Le Conseil du statut de la femme (CSF) presse le gouvernement Charest de donner prépondérance à l'égalité des sexes avant la liberté de religion. Car «on ouvre une boîte de Pandore» en laissant la SAAQ accéder aux demandes de ses clients qui, pour des motifs religieux, veulent choisir le sexe de leur évaluateur, estime sa présidente, Christiane Pelchat.

Selon cette avocate et ancienne députée libérale, le projet de loi 16 sur la diversité culturelle, actuellement à l'étude à l'Assemblée nationale, pourrait entraîner la multiplication de ce genre d'accommodements dans les organismes de l'État, ce qui brimerait les droits des femmes.

Depuis deux jours, le gouvernement Charest est de nouveau embarrassé par la question des accommodements raisonnables en raison de son projet de loi 16 et d'un avis rendu par la Commission des droits de la personne, qui approuve l'accommodement consenti par la Société de l'assurance automobile du Québec (SAAQ).

Hier, à l'Assemblée nationale, Jean Charest a soutenu que seulement six demandes ont été formulées à la SAAQ en six mois alors que 26 000 examens de conduite ont été réalisés. «Chaque fois qu'une femme est tassée dans la fonction publique parce que c'est une femme, au nom de la religion, c'est une fois de trop. C'est la même chose pour un homme», a répliqué Mme Pelchat, interrogée par des journalistes.

Christiane Pelchat craint que l'accommodement consenti par la SAAQ n'entraîne des «dérapages». Des personnes pourraient exiger de ne pas être servies par un homosexuel pour des motifs religieux, a-t-elle dit à titre d'exemple.

Selon elle, la Commission des droits de la personne a rendu sa décision en fonction du «droit actuel», mais «c'est au gouvernement, pas aux tribunaux», de déterminer ce qui est raisonnable ou pas.

C'est pourquoi, devant la commission parlementaire, elle a demandé au gouvernement d'amender le projet de loi 16 «favorisant l'action de l'administration à l'égard de la diversité culturelle». Selon ce projet de loi, tous les ministères et les organismes devraient adopter une politique de gestion de la diversité culturelle, ce qui les amènerait à aborder la délicate question des accommodements.

Mme Pelchat déplore que le gouvernement ne fixe aucune balise. Si le projet de loi est adopté, «le port de signes religieux (par les fonctionnaires) sera-t-il autorisé, voire encouragé pour favoriser l'intégration?» s'est-elle demandé. Elle redoute que des organismes accordent le même genre d'accommodement que la SAAQ. Elle demande que le projet de loi «énonce clairement» des valeurs fondamentales: le respect de l'égalité entre les hommes et les femmes, la laïcité de l'État et la primauté du fait français. Les demandes d'accommodement devraient respecter ces valeurs pour être acceptées.

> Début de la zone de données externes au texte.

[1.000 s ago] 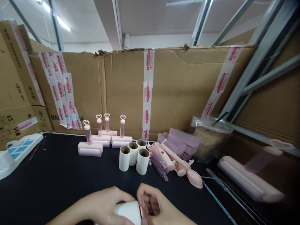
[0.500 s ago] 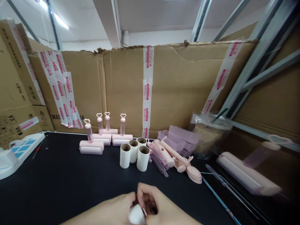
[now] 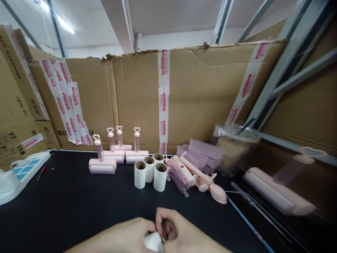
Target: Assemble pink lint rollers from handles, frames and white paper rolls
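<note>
At the bottom of the head view, my left hand [image 3: 133, 232] is closed around a white paper roll [image 3: 154, 241] of the lint-roller kind. Curled fingers of my right hand [image 3: 181, 230] pinch at the roll's right end, where a thin pale edge shows. Much of the roll is hidden by the hands and the frame's lower border. Beyond them several white rolls with brown cores [image 3: 159, 179] stand upright together. Loose pink lint-roller parts [image 3: 184, 170], with clear purplish handle pieces [image 3: 179, 182] and round pink caps [image 3: 218, 193], lie in a pile to their right.
Several assembled pink lint rollers [image 3: 102, 166] with heart-topped handles stand back left; another [image 3: 279, 191] sits at right. Purple trays [image 3: 201, 154], a plastic-wrapped container [image 3: 234, 151] and a blue strip [image 3: 247, 221] are on the right. A power strip [image 3: 26, 172] lies left; cardboard [image 3: 137, 95] walls the back.
The roll stays between both hands near the bottom edge. My fingers have shifted slightly around its end, and the right hand's fingers are curled tighter. The camera view has moved a little.
</note>
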### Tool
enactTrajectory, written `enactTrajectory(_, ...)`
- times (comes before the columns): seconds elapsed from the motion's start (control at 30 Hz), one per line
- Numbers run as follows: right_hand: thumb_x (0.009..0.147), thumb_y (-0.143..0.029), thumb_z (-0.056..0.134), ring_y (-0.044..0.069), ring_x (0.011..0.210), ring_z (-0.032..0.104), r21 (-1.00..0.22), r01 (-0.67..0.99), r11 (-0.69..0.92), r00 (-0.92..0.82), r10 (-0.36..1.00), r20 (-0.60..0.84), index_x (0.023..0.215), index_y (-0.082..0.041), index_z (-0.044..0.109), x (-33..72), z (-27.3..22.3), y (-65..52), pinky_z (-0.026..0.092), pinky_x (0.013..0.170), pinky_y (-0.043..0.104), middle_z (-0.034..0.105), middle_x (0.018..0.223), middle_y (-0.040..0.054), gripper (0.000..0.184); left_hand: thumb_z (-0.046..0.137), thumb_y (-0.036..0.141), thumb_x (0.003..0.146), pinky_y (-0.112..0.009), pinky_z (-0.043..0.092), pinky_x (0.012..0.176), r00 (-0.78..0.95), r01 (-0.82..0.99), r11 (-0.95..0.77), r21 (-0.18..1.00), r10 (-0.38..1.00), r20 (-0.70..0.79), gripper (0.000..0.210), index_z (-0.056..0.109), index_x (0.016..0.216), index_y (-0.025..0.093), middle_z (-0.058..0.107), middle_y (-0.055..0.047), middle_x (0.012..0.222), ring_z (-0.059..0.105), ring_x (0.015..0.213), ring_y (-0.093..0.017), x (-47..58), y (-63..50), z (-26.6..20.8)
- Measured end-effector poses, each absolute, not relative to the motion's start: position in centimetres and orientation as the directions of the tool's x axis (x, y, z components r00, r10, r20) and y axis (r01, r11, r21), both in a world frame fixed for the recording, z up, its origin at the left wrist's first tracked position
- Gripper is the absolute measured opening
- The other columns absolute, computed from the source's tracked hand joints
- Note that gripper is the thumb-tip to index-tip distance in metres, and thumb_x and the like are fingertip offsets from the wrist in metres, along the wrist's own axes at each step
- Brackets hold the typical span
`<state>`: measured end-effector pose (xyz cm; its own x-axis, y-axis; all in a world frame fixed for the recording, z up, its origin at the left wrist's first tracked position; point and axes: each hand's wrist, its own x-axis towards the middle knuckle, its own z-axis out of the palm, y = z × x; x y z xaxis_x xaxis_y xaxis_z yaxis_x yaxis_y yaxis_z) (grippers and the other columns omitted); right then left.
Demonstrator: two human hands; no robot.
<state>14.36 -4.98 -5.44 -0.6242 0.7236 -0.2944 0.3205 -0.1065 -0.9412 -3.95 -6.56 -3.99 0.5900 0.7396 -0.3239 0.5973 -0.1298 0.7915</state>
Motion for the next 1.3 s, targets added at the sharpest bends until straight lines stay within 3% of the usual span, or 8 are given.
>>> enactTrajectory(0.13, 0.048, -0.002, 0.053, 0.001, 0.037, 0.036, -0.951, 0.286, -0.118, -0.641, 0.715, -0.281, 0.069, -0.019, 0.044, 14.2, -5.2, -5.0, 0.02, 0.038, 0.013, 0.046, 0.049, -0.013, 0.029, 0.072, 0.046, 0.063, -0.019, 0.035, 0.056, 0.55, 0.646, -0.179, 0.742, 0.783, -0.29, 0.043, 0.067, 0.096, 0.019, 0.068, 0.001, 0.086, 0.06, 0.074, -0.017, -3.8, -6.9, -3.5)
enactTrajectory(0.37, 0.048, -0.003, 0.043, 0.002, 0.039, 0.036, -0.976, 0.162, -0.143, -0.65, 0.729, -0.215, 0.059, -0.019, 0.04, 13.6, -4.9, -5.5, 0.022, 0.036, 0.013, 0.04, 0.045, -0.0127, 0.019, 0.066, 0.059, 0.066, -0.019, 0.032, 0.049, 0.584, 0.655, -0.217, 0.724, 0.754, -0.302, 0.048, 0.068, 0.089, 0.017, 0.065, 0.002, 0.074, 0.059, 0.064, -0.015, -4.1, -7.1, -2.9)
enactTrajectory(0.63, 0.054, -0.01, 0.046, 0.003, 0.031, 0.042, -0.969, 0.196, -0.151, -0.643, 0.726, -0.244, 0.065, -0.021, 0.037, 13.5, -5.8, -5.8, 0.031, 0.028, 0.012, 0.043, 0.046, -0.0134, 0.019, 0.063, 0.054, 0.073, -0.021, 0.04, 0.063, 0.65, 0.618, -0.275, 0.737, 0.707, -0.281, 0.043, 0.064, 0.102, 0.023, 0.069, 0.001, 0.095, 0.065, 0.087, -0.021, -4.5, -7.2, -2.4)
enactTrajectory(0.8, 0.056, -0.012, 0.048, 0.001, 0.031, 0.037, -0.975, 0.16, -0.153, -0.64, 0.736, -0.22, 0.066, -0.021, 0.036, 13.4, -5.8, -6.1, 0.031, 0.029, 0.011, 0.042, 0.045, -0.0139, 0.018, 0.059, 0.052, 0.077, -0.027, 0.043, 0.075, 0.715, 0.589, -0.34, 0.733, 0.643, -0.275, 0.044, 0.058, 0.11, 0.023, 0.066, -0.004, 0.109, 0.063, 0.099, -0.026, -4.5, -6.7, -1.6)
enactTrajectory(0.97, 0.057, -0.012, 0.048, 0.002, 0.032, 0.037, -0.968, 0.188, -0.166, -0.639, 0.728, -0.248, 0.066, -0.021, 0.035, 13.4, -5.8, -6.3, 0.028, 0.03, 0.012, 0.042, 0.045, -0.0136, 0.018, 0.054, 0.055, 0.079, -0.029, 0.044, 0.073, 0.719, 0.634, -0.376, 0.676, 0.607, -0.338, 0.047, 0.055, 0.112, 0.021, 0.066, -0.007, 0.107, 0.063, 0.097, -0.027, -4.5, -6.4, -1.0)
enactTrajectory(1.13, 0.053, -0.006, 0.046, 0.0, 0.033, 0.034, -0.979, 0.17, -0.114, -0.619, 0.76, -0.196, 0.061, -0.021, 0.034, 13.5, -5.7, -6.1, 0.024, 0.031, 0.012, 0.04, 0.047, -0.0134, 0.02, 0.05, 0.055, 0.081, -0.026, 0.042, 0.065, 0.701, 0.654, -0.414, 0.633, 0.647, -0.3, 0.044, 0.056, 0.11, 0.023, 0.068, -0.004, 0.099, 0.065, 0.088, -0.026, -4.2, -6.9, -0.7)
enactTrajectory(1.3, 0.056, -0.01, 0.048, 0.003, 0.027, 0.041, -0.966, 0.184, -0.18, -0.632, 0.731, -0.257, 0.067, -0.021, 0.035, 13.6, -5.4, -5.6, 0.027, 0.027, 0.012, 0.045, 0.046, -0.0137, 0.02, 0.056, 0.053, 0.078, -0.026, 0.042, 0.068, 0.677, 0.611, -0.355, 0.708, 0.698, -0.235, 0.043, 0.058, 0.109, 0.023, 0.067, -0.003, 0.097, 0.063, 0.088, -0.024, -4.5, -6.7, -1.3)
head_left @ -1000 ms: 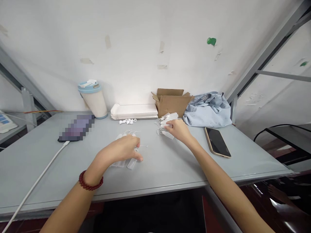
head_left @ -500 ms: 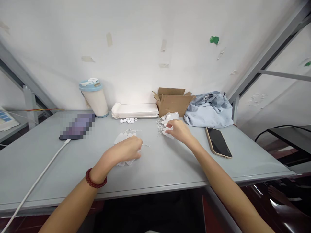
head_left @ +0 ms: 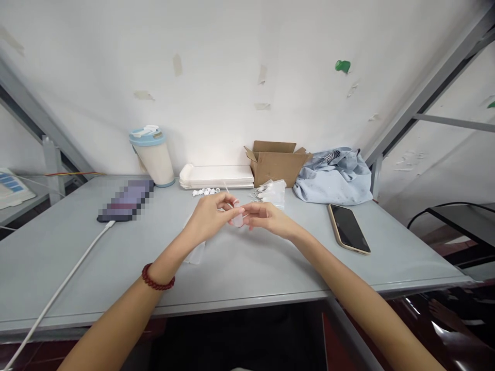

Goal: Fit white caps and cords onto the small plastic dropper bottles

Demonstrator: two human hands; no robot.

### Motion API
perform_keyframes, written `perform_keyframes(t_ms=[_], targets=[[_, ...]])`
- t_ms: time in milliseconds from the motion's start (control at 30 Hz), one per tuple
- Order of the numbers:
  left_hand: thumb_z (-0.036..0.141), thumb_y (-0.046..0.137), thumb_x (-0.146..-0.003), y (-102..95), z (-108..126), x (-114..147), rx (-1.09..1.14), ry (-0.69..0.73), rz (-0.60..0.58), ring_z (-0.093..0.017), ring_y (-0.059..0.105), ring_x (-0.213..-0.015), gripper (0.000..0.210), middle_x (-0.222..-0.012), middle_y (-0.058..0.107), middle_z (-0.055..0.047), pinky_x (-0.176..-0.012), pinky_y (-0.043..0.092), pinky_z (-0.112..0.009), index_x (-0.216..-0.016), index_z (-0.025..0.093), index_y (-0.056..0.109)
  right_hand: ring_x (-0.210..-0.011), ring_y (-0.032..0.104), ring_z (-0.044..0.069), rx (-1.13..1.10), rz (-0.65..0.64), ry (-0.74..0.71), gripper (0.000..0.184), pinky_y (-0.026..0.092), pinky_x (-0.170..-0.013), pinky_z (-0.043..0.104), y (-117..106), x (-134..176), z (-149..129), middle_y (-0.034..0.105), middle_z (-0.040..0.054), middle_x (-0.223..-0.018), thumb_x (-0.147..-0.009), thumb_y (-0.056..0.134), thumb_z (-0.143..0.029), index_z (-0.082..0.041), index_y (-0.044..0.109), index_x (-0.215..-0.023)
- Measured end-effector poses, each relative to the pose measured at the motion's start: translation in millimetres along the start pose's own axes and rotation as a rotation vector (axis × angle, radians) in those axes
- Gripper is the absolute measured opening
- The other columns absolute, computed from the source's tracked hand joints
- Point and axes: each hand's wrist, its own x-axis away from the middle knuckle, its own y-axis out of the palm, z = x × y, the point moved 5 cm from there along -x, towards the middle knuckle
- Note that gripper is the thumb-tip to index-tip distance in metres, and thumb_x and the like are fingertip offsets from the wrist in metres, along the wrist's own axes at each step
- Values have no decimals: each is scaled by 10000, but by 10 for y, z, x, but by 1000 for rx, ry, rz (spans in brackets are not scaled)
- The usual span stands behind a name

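Over the middle of the table, my left hand (head_left: 214, 214) and my right hand (head_left: 266, 219) meet, fingers closed around a small translucent white plastic piece (head_left: 237, 219). A thin white stem (head_left: 227, 188) sticks up above my left fingers. Its exact kind is hard to make out, since fingertips cover part of it. Beneath my left wrist lie more translucent white pieces (head_left: 197, 253), mostly hidden by the hand. Beyond my right hand is a small heap of clear plastic pieces with thin white ends (head_left: 273, 192). Several small white caps (head_left: 204, 191) lie behind my left hand.
At the back stand a blue-lidded cup (head_left: 154, 159), a stack of white trays (head_left: 216, 176), an open cardboard box (head_left: 278, 167) and a bunched light-blue cloth (head_left: 334, 178). A phone (head_left: 348, 228) lies right; another phone (head_left: 127, 201), with a white cable (head_left: 69, 278), lies left.
My left hand has lifted from the pieces on the left and moved up and right. My right hand has left the heap near the box and come left to meet it.
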Motion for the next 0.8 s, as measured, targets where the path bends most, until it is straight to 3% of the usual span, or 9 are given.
perform_keyframes(t_ms=[133,233,367,533,800], targets=[[353,655,-761,11,-2,-5,79,45,27,-150,623,-565,206,-705,671,-11,-584,509,-274,-826,161,621,-838,682,174,-68,59,-25,316,516,-698,279,50,-14,19,683,70,-1029,-818,620,-290,-181,622,-1115],[362,611,-810,18,-33,-1,64,106,65,-161,643,-656,220,-780,689,-32,-670,540,-293,-884,159,653,-763,692,169,-73,151,4,359,505,-634,260,30,-21,48,698,60,-931,-821,626,-305,-178,580,-1153],[355,515,-882,11,-35,3,41,193,95,-159,631,-759,251,-894,687,-42,-671,538,-258,-880,178,693,-703,687,162,-114,177,15,433,496,-594,251,27,-13,29,677,28,-851,-796,658,-292,-193,515,-1193],[327,561,-848,-16,-18,-13,131,173,90,-157,614,-762,220,-887,686,-41,-664,533,-249,-801,169,706,-677,673,154,-125,159,-12,428,497,-591,258,40,-12,28,654,24,-846,-789,659,-279,-194,495,-1175],[308,704,-730,-24,-106,-37,298,61,107,-193,624,-908,200,-925,677,-41,-794,519,-300,-858,166,644,-624,644,133,-95,208,-26,380,490,-566,255,1,-22,49,640,7,-801,-788,653,-271,-203,503,-1131]])
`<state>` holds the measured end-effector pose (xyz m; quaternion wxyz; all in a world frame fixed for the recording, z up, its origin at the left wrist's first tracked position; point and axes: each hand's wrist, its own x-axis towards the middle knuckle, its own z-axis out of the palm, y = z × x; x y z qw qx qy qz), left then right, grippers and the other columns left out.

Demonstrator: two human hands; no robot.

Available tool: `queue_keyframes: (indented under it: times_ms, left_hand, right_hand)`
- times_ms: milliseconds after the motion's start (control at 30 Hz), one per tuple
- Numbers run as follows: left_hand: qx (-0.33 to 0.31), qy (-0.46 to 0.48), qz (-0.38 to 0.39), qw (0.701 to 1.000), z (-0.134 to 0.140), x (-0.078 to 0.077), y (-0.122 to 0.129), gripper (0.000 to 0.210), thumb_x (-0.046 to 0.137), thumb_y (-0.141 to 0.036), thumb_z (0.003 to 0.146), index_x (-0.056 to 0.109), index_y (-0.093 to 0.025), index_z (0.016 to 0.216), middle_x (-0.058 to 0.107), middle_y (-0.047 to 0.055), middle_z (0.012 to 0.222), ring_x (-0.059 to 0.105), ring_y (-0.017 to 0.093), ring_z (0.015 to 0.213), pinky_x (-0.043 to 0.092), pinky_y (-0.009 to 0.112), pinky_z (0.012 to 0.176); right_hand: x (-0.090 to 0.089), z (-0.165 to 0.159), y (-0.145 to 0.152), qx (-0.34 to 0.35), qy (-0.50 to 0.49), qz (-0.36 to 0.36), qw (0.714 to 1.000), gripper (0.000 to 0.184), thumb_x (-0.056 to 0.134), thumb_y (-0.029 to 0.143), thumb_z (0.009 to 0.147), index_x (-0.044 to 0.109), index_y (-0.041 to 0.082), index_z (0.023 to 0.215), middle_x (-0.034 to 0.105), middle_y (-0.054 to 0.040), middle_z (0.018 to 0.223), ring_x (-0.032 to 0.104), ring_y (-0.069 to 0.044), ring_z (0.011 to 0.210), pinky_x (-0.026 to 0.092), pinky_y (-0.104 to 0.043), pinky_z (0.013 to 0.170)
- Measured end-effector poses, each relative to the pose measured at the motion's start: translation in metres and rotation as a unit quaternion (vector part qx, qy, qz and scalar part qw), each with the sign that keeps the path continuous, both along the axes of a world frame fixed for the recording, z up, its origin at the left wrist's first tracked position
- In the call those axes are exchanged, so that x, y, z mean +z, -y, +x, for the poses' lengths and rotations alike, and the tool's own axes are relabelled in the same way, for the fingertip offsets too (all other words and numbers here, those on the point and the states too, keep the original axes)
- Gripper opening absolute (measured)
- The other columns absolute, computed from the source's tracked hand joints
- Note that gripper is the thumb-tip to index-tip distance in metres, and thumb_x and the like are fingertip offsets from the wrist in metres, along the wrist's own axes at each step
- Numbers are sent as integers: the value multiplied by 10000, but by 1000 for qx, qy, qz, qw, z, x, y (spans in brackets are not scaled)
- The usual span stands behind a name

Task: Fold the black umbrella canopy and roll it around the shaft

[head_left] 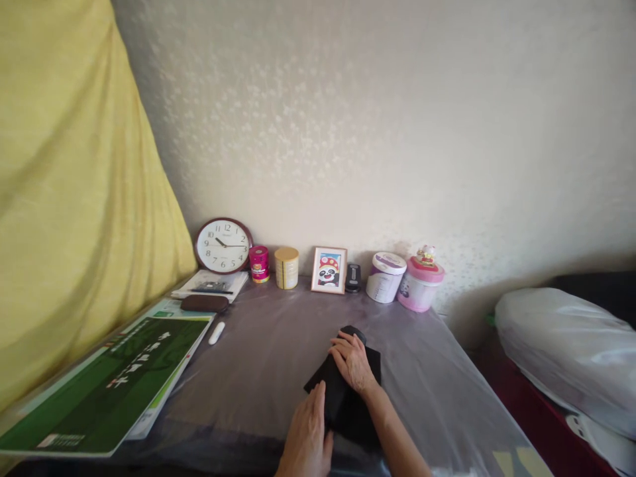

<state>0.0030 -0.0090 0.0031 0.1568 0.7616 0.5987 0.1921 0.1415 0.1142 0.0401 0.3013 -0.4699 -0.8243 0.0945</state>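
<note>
A black, cloth-like piece (342, 397) lies on the table near its front edge, with angular corners showing at both sides. My right hand (352, 363) rests across its upper part, fingers stretched to the left and lying flat. Just beyond those fingers a dark rounded end (354, 333) sticks out; whether it belongs to the black piece I cannot tell. My left hand (309, 424) is at the lower left side of the piece, its fingers straight and close together, its thumb apart. What lies beneath both palms is hidden.
A grey-covered table (248, 371) holds green booklets (149, 371), a brown case (205, 303) and a white stick-like item (216, 333). Along the wall stand a clock (224, 246), a pink tin (259, 265), a yellow-lidded can (287, 269), a panda picture (328, 270) and two tubs (385, 278).
</note>
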Motion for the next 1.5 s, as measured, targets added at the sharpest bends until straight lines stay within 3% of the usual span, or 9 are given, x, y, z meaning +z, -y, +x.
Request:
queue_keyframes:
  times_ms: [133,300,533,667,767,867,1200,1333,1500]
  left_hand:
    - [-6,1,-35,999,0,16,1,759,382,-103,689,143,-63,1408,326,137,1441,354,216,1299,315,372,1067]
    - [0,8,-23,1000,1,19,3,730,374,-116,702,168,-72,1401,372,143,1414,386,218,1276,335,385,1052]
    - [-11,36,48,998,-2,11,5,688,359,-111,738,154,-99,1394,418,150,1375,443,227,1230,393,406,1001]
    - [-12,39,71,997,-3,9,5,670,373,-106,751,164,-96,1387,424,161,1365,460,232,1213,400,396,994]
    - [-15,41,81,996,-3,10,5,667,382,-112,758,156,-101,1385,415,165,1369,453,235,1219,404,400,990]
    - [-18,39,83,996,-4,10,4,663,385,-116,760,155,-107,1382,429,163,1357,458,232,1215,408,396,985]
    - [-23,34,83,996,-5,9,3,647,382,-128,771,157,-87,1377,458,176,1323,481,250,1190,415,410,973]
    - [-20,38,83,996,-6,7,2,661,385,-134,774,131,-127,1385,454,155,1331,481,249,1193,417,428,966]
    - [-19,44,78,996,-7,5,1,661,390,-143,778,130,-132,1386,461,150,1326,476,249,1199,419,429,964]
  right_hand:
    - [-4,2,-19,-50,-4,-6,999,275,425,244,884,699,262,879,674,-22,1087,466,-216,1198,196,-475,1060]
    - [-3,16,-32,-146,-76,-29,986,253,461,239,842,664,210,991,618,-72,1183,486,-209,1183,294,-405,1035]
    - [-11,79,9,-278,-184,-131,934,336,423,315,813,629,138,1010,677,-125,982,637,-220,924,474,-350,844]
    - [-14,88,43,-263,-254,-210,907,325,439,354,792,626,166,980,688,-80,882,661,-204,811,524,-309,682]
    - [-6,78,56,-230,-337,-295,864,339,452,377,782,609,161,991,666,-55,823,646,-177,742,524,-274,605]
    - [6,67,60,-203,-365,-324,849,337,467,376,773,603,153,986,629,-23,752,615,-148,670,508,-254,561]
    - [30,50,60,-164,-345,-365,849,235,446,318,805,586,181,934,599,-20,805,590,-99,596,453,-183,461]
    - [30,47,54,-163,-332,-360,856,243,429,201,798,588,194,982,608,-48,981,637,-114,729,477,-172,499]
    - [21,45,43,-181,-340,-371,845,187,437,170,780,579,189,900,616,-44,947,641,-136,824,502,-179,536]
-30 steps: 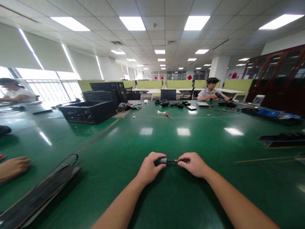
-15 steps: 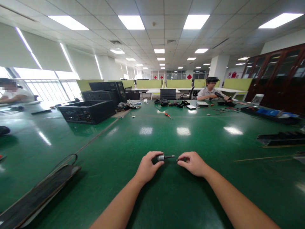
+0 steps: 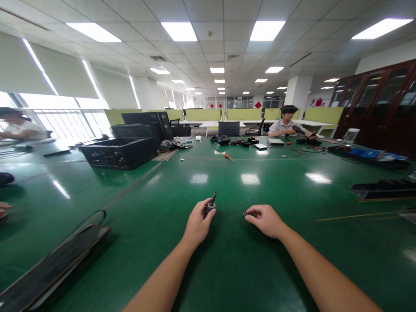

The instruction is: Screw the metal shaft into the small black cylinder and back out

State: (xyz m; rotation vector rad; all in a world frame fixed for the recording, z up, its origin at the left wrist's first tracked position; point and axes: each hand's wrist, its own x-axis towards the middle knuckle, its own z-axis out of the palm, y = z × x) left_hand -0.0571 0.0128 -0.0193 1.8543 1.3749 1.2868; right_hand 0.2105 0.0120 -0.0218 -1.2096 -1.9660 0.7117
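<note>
My left hand (image 3: 197, 223) is closed around a metal cylindrical part with a thin dark shaft (image 3: 212, 204). The shaft tilts up and away from me, and the fingers cover the lower end of the part. To the right, my right hand (image 3: 267, 222) pinches a small dark metal piece (image 3: 245, 214) at its fingertips, mostly hidden by the fingers. A gap of green tabletop (image 3: 227, 242) separates the two hands, which are both low over the table.
A long dark panel (image 3: 61, 260) with a cable lies at left front. Beyond are a black computer case (image 3: 120, 152) and an orange screwdriver (image 3: 229, 157). Black trays (image 3: 378, 188) stand at right. One person (image 3: 289, 123) sits across; another's hand (image 3: 4, 206) shows at the left edge.
The part in my left hand has turned from pointing right to pointing up and away. Both hands have drawn slightly apart. Another person's hand has come in at the left edge.
</note>
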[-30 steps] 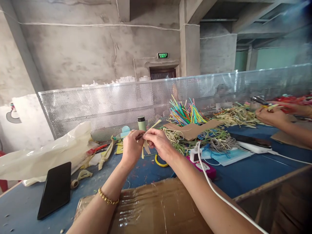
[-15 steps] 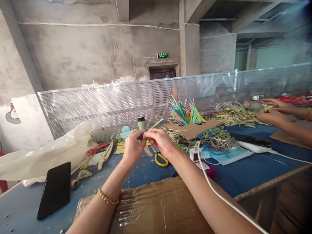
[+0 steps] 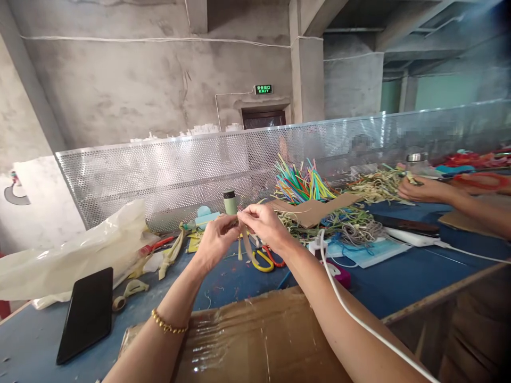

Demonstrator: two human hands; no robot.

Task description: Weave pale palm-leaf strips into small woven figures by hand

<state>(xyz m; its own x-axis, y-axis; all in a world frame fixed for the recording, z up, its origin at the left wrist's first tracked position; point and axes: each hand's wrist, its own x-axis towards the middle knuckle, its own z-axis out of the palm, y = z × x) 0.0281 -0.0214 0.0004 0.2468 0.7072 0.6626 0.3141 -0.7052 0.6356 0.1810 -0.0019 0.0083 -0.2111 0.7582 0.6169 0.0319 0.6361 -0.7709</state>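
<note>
My left hand (image 3: 217, 236) and my right hand (image 3: 263, 226) meet fingertip to fingertip above the blue table, both closed in a pinch. A thin tan strip (image 3: 246, 243) hangs from between the fingers, by my right hand. Beside it a narrow pale yellow-green piece (image 3: 240, 250) dangles under my left fingers. What exactly the fingertips grip is partly hidden. Just below and right of the hands lie scissors (image 3: 264, 261) with one yellow and one red-orange handle loop. A flattened brown cardboard sheet (image 3: 247, 335) lies under my forearms.
A black phone (image 3: 85, 308) and a small tape roll (image 3: 118, 303) lie at left, near plastic sheeting (image 3: 80, 250). Behind stand a green bottle (image 3: 230, 202) and colourful stems (image 3: 303, 183). At right are a white cable (image 3: 343, 298), a face mask (image 3: 371, 252) and a co-worker's hand (image 3: 425, 190).
My right hand has shifted slightly left and up, and more of the hanging strip shows. The red-orange scissor loop has come into sight. The co-worker's hand has moved left.
</note>
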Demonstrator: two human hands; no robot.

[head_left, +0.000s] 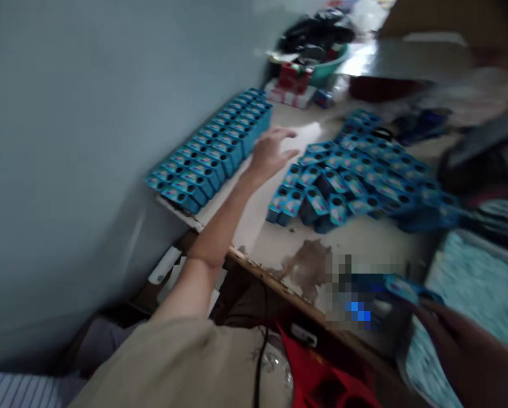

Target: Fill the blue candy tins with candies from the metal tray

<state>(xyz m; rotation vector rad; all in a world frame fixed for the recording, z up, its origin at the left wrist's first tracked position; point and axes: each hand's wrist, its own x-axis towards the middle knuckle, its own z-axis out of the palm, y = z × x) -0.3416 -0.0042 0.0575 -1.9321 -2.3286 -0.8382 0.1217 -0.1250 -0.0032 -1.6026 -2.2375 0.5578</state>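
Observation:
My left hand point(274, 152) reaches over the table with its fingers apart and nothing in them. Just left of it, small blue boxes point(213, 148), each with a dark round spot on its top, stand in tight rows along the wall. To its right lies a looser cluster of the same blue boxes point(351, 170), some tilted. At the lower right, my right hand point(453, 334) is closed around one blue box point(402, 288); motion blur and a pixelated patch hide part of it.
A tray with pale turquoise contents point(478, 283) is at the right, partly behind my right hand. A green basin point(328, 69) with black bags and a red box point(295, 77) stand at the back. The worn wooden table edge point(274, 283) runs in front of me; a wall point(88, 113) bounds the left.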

Aux audiences de la commission parlementaire sur le projet de loi 16, la Régie de l'assurance maladie du Québec a indiqué qu'elle se rend aux demandes des personnes qui, pour des motifs religieux, veulent choisir le sexe du fonctionnaire chargé de prendre la photo qui figurera sur leur carte soleil. Elle reçoit chaque année une dizaine de demandes en ce sens à ses bureaux de Montréal.

Au cours d'un débat houleux à l'Assemblée nationale, Jean Charest a fait valoir que son gouvernement a renforcé le principe de l'égalité des sexes dans la Charte québécoise des droits de la personne. «C'était juste pour permettre au premier ministre d'entretenir son culte de la personnalité en mettant pour des millions de dollars en publicité alors que, dans les faits, ça ne veut strictement rien dire», a répliqué Pauline Marois. La chef péquiste demande que la Charte soit de nouveau amendée pour y ajouter une clause interprétative garantissant le respect de l'égalité des sexes.

Visiblement agacé par les attaques de l'opposition, Jean Charest a affirmé que l'ADQ avait «frôlé le racisme» lors d'élections partielles à Montréal et que «le PQ a l'air de vouloir le faire aussi» aujourd'hui.